I havnt used either arm, but I have a few thoughts.

What is your robot arm picking up? Is it a heavy object? These arms have very limited lifting ability (I ran some calculations on the SG6-UT in the past and it was dissapointing).

Also, they are not very accurate (by a cm or two) because of the low resolution servos - especially at full reach when error is maximum. You can probably get around this with tweaking.

So for 30 endeffector positions, you would need to preprogram each servo angle for each part position. So for 5 servos * 30 positions . . . a lot . . . And your arm needs at least one or two more safe positions to avoid collisions between each point. To save significant memory you could in theory calculate inverse kinematics . . . but I dont think anyone but a hardcore expert could do that for a 5 DOF arm (I cant) . . . The lynxmotion arm has a built in 'inverse kinematics engine', but the SG6 only gives you an excel file with forward kinematics (not very useful) :-\

If I were to program this I would write 32 arrays, each of size 5. But to be honest I have no idea if the BASIC Stamp 2 has that much memory . . . you could buy a different microcontroller that uses say an ATmega168 (or at least ATmega128) which would have enough memory.
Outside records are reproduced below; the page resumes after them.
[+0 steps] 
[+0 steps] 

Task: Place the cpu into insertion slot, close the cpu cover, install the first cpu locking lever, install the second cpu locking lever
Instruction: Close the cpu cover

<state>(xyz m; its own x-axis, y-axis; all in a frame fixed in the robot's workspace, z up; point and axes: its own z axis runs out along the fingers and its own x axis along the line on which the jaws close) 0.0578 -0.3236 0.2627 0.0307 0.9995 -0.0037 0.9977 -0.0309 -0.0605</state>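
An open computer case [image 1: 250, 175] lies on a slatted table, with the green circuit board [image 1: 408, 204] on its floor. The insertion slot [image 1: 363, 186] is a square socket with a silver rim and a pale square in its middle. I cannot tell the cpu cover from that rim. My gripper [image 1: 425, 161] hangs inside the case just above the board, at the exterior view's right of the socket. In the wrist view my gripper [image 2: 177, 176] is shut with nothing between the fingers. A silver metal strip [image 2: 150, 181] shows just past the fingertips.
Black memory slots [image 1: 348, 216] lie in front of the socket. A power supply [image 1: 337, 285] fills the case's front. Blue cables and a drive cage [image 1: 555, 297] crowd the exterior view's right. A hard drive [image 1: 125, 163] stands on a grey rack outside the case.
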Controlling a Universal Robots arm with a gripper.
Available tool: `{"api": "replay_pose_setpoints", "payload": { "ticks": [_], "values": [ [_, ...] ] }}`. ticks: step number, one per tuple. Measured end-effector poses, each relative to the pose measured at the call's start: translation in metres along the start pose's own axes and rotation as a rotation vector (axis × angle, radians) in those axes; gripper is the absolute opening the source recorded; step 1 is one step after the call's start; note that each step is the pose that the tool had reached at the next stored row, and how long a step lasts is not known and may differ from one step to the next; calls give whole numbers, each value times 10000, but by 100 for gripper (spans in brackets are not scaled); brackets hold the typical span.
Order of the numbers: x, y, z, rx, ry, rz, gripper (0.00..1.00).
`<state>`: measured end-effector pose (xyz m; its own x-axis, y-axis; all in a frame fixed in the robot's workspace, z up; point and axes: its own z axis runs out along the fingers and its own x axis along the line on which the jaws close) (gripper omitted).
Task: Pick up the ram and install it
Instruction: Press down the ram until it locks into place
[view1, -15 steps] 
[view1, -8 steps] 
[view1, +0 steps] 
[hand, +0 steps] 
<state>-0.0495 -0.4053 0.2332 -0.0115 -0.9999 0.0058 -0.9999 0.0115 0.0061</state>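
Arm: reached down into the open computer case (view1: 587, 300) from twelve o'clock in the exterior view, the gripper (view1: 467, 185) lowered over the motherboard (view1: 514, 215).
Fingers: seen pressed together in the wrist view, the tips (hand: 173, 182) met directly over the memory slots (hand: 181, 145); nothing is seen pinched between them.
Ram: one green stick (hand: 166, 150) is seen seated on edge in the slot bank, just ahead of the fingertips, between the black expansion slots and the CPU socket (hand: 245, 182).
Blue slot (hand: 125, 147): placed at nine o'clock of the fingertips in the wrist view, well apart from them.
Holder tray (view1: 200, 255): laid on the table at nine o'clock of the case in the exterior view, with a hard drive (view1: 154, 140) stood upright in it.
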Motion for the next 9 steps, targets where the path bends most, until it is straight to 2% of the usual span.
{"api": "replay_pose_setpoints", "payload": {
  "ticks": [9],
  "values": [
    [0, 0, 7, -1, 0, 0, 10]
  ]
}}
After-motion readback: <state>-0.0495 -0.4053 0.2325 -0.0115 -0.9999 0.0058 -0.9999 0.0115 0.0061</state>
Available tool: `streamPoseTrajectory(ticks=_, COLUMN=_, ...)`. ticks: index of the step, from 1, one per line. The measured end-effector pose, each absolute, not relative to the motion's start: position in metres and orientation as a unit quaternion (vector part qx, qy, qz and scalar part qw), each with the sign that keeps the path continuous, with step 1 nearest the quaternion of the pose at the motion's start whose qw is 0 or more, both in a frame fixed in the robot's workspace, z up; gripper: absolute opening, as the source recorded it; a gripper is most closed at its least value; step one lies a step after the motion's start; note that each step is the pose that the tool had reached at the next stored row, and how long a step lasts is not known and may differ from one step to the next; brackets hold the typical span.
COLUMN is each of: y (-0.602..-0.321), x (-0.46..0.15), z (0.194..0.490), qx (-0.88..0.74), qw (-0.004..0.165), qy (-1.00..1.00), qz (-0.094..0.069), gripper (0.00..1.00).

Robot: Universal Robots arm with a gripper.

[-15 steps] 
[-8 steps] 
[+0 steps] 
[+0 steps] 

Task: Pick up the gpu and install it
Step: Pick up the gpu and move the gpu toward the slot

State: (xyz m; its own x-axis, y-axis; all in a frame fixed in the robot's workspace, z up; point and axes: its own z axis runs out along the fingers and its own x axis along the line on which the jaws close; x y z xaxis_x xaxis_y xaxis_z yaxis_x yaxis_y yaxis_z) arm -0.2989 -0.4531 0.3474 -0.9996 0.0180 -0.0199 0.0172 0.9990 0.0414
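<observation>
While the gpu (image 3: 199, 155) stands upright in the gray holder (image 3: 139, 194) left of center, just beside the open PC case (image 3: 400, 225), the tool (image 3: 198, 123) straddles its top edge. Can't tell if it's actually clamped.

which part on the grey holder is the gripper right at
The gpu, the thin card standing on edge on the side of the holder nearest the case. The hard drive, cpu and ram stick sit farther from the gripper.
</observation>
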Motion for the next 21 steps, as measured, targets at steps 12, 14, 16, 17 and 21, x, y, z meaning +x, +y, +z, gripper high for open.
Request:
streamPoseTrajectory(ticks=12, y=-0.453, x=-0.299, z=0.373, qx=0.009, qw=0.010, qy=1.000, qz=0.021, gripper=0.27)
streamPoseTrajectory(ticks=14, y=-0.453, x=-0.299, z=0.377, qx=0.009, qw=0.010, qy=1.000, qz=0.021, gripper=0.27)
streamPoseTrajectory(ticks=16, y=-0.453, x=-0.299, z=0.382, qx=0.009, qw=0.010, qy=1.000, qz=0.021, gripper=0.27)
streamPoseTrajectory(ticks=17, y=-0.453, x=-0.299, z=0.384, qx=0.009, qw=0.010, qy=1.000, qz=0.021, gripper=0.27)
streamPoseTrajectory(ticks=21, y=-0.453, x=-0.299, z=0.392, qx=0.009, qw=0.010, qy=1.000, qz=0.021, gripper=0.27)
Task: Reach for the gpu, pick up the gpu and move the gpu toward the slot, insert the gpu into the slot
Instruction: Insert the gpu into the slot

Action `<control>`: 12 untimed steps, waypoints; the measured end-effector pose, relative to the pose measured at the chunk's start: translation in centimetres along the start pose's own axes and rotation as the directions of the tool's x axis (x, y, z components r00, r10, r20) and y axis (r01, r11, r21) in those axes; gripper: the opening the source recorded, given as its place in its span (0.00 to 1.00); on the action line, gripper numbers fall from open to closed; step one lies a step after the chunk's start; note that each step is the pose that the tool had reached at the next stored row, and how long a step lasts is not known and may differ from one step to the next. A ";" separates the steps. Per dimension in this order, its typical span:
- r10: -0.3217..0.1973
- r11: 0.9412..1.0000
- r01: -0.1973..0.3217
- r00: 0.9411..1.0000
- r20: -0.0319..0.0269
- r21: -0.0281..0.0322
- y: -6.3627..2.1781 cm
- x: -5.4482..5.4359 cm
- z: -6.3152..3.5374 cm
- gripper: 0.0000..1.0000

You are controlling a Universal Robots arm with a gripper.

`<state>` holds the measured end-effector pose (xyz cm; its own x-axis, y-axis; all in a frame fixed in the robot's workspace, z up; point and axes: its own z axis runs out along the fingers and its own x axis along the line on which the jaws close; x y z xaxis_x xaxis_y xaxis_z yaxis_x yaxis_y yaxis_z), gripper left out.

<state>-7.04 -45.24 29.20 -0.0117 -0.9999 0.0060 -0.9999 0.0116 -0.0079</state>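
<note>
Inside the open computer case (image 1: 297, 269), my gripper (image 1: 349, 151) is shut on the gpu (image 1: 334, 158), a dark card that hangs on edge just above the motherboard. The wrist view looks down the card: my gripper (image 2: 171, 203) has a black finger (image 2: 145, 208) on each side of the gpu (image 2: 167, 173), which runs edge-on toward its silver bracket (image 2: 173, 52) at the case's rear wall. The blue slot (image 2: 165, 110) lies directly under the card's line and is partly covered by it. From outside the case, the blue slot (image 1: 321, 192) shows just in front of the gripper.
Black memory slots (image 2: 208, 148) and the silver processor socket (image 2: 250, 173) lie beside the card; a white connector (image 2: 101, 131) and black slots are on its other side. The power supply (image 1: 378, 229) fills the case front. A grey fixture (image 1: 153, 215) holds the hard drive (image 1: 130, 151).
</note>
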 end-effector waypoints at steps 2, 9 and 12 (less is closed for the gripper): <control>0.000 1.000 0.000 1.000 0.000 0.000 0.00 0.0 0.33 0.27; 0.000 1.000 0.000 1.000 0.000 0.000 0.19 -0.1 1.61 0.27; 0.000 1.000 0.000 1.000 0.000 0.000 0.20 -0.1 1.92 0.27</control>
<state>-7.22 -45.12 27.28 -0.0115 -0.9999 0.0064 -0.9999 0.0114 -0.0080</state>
Any CS people reading this that can calculate it?

Another option would be to buy the software and electronics for the lynx arm and hook it up to the SG6-UT arm. The inverse kinematics for both are exactly the same, but you would need to modify the link length and servo angle constants (not hard if you have access to the source code).

Hope I didnt overcomplicate it too much for you . . .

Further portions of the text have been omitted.